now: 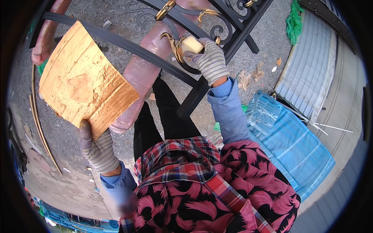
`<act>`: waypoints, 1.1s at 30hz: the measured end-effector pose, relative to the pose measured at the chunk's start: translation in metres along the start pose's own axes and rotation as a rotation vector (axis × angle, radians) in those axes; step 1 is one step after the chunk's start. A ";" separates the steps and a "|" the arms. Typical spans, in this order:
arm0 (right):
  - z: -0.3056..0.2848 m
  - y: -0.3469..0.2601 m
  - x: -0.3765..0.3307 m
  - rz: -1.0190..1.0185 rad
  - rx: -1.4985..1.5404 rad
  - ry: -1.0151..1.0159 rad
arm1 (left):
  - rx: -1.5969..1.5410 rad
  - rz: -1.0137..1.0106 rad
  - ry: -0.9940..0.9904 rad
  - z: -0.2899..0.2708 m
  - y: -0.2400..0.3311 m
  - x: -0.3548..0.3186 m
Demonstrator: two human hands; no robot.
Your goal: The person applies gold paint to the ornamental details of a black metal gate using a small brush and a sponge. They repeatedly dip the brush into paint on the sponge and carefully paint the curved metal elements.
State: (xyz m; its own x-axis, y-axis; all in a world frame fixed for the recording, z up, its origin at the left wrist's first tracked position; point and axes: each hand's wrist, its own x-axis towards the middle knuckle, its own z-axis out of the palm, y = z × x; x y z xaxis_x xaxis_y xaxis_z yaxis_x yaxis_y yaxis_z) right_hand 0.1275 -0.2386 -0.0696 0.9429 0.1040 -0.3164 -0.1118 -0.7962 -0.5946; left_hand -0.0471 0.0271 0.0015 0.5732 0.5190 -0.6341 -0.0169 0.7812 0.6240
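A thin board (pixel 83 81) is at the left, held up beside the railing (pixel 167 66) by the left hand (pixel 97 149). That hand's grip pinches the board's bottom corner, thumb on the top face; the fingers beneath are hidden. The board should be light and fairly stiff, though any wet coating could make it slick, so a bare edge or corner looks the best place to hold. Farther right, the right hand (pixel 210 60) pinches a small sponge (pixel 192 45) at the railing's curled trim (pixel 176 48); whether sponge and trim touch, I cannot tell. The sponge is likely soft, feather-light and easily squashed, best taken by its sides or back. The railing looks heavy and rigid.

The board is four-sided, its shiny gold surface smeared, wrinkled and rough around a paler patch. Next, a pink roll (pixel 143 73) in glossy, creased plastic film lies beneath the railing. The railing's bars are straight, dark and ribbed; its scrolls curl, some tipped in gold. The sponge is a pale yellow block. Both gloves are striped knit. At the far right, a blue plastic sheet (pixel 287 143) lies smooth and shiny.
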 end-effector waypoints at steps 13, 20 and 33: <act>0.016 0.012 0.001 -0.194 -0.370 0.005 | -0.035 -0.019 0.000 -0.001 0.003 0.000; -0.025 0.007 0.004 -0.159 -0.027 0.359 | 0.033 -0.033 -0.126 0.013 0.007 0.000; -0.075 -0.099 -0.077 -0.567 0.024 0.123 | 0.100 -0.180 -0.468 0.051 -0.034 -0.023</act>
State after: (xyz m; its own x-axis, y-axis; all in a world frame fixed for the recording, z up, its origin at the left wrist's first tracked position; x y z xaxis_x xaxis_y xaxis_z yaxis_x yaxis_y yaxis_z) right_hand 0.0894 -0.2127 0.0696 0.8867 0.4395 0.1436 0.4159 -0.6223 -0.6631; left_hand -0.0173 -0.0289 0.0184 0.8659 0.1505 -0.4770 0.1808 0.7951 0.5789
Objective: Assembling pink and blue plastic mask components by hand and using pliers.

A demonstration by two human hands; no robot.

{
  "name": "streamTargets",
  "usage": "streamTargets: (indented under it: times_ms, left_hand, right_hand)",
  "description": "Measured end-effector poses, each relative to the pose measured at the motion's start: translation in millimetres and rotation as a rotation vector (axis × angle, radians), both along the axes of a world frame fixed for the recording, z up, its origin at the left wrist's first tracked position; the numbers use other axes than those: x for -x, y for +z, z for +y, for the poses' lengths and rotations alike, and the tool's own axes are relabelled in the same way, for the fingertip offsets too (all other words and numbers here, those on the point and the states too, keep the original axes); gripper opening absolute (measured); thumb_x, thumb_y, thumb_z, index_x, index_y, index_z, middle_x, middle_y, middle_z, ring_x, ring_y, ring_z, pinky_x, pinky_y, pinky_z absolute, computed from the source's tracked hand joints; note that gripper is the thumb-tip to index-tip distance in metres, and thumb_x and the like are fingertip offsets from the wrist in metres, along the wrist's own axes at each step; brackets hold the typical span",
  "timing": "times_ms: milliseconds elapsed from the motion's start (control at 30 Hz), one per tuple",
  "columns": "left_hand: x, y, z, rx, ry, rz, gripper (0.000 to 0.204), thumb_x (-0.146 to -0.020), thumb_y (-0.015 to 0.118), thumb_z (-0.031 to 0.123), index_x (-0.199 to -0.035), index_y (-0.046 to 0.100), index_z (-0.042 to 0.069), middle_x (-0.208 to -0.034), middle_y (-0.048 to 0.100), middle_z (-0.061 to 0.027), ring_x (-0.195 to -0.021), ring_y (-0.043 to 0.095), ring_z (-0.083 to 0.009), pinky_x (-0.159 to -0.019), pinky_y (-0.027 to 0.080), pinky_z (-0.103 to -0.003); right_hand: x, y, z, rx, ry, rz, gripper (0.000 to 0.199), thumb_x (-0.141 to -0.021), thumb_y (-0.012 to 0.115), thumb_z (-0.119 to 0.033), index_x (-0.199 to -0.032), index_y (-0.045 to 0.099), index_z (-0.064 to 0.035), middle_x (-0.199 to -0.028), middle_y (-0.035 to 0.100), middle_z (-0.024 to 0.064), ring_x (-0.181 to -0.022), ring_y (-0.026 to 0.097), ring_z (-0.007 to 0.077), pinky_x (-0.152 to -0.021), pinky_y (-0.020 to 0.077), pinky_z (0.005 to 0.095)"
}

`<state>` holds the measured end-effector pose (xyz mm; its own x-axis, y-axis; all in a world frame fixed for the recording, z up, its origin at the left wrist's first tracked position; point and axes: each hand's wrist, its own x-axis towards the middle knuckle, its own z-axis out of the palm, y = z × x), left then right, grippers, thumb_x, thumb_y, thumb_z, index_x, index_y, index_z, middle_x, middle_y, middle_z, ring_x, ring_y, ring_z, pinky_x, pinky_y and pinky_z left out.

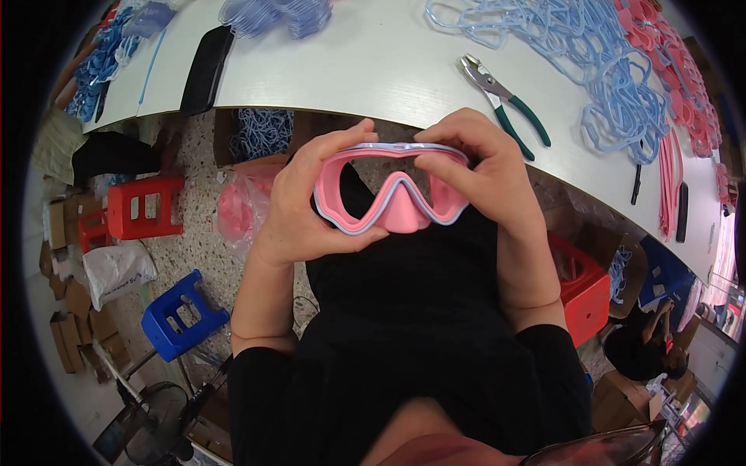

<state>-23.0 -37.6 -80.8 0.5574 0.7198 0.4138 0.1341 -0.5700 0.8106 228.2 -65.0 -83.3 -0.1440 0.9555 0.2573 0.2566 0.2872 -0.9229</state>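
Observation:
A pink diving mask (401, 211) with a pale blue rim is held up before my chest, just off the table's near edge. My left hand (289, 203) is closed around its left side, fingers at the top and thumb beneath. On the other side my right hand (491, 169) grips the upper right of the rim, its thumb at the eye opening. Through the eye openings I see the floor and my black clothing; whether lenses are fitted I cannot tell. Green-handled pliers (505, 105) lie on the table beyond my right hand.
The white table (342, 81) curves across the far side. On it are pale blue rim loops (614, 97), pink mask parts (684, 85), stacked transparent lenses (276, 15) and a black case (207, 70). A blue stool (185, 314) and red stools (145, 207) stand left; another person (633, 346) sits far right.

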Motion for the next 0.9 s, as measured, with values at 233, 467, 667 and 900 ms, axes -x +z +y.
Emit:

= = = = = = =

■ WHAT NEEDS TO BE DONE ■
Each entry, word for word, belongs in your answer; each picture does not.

■ SOLVED EXERCISE ■
now: 
`<act>`: waypoints, 1.1s at 30hz: the measured end-effector pose, relative to the pose measured at the chunk's start: translation in metres along the start pose's own axes and rotation as a rotation vector (axis × angle, radians) in those axes; step 1 is one step after the chunk's start. A ";" separates the steps and a "|" the arms. Typical spans, in this order:
arm0 (right):
  - z: -0.3056..0.2848 m
  - y: -0.3469..0.2601 m
  - x: -0.3765..0.3307 m
  - rz: -1.0190..1.0185 rad
  - rx: -1.4985..1.5404 rad
  - ry: -1.0151..1.0159 rad
arm1 (left):
  - rx: -1.5969..1.5410 rad
  - rz: -1.0137..1.0106 rad
  - ry: -0.9940..0.9904 rad
  - z: -0.2899..0.2708 m
  - y: -0.2400..0.3311 m
  - x: -0.3548..0.3186 m
Demonstrator: two human hands; no robot.
Your goal: The person applies gold paint to the ornamental details of a black metal gate using a small brush and a sponge. They repeatedly dip the brush into paint on the sponge and carefully paint the curved metal elements.
State: (xyz m; its own x-axis, y-axis; all in a world frame fixed for the recording, z up, its origin at the left wrist's first tracked position; point and axes: each hand's wrist, its own x-axis towards the middle knuckle, its own z-axis out of the palm, y = z × x; x y z xaxis_x xaxis_y xaxis_z yaxis_x yaxis_y yaxis_z) right_hand 0.1275 -0.2386 -0.0696 0.9429 0.1040 -0.3164 -0.1118 -0.7962 -0.5946; left_hand -0.0471 0.0271 0.0015 0.5732 0.5190 -0.6341 -0.0169 0.7812 0.6240
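A thin board (pixel 83 81) is at the left, held up beside the railing (pixel 167 66) by the left hand (pixel 97 149). That hand's grip pinches the board's bottom corner, thumb on the top face; the fingers beneath are hidden. The board should be light and fairly stiff, though any wet coating could make it slick, so a bare edge or corner looks the best place to hold. Farther right, the right hand (pixel 210 60) pinches a small sponge (pixel 192 45) at the railing's curled trim (pixel 176 48); whether sponge and trim touch, I cannot tell. The sponge is likely soft, feather-light and easily squashed, best taken by its sides or back. The railing looks heavy and rigid.

The board is four-sided, its shiny gold surface smeared, wrinkled and rough around a paler patch. Next, a pink roll (pixel 143 73) in glossy, creased plastic film lies beneath the railing. The railing's bars are straight, dark and ribbed; its scrolls curl, some tipped in gold. The sponge is a pale yellow block. Both gloves are striped knit. At the far right, a blue plastic sheet (pixel 287 143) lies smooth and shiny.
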 end-effector waypoints at steps 13, 20 and 33: <act>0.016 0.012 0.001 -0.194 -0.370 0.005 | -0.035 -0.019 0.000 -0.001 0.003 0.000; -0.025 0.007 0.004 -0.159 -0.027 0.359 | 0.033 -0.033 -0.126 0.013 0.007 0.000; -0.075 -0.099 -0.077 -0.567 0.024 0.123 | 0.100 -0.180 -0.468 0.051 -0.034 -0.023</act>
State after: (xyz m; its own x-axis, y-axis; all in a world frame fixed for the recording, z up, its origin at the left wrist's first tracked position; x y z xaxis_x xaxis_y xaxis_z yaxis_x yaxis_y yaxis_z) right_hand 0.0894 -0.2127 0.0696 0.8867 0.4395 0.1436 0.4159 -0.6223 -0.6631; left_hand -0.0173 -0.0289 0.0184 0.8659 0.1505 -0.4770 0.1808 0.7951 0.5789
Objective: Assembling pink and blue plastic mask components by hand and using pliers.

A demonstration by two human hands; no robot.

{
  "name": "streamTargets",
  "usage": "streamTargets: (indented under it: times_ms, left_hand, right_hand)",
  "description": "Measured end-effector poses, each relative to the pose measured at the motion's start: translation in millimetres and rotation as a rotation vector (axis × angle, radians), both along the axes of a world frame fixed for the recording, z up, its origin at the left wrist's first tracked position; the numbers use other axes than those: x for -x, y for +z, z for +y, for the poses' lengths and rotations alike, and the tool's own axes are relabelled in the same way, for the fingertip offsets too (all other words and numbers here, those on the point and the states too, keep the original axes); gripper opening absolute (measured); thumb_x, thumb_y, thumb_z, index_x, index_y, index_z, middle_x, middle_y, middle_z, ring_x, ring_y, ring_z, pinky_x, pinky_y, pinky_z absolute, computed from the source's tracked hand joints; note that gripper is the thumb-tip to index-tip distance in metres, and thumb_x and the like are fingertip offsets from the wrist in metres, along the wrist's own axes at each step; brackets hold the typical span",
  "timing": "times_ms: milliseconds elapsed from the motion's start (control at 30 Hz), one per tuple",
  "columns": "left_hand: x, y, z, rx, ry, rz, gripper (0.000 to 0.204), thumb_x (-0.146 to -0.020), thumb_y (-0.015 to 0.118), thumb_z (-0.031 to 0.123), index_x (-0.199 to -0.035), index_y (-0.046 to 0.100), index_z (-0.042 to 0.069), middle_x (-0.208 to -0.034), middle_y (-0.048 to 0.100), middle_z (-0.061 to 0.027), ring_x (-0.195 to -0.021), ring_y (-0.043 to 0.095), ring_z (-0.083 to 0.009), pinky_x (-0.159 to -0.019), pinky_y (-0.027 to 0.080), pinky_z (-0.103 to -0.003); right_hand: x, y, z, rx, ry, rz, gripper (0.000 to 0.199), thumb_x (-0.141 to -0.021), thumb_y (-0.012 to 0.115), thumb_z (-0.119 to 0.033), index_x (-0.199 to -0.032), index_y (-0.045 to 0.099), index_z (-0.064 to 0.035), middle_x (-0.199 to -0.028), middle_y (-0.035 to 0.100), middle_z (-0.024 to 0.064), ring_x (-0.181 to -0.022), ring_y (-0.026 to 0.097), ring_z (-0.007 to 0.077), pinky_x (-0.152 to -0.021), pinky_y (-0.020 to 0.077), pinky_z (0.005 to 0.095)"
}

`<state>` holds the measured end-effector pose (xyz mm; its own x-axis, y-axis; all in a world frame fixed for the recording, z up, its origin at the left wrist's first tracked position; point and axes: each hand's wrist, its own x-axis towards the middle knuckle, its own z-axis out of the palm, y = z × x), left then right, grippers, thumb_x, thumb_y, thumb_z, index_x, index_y, index_z, middle_x, middle_y, middle_z, ring_x, ring_y, ring_z, pinky_x, pinky_y and pinky_z left out.


<state>-23.0 -37.6 -80.8 0.5574 0.7198 0.4138 0.1341 -0.5700 0.8106 228.2 -65.0 -83.3 -0.1440 0.9555 0.2573 0.2566 0.2872 -0.9229</state>
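Observation:
A pink diving mask (401, 211) with a pale blue rim is held up before my chest, just off the table's near edge. My left hand (289, 203) is closed around its left side, fingers at the top and thumb beneath. On the other side my right hand (491, 169) grips the upper right of the rim, its thumb at the eye opening. Through the eye openings I see the floor and my black clothing; whether lenses are fitted I cannot tell. Green-handled pliers (505, 105) lie on the table beyond my right hand.
The white table (342, 81) curves across the far side. On it are pale blue rim loops (614, 97), pink mask parts (684, 85), stacked transparent lenses (276, 15) and a black case (207, 70). A blue stool (185, 314) and red stools (145, 207) stand left; another person (633, 346) sits far right.
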
Motion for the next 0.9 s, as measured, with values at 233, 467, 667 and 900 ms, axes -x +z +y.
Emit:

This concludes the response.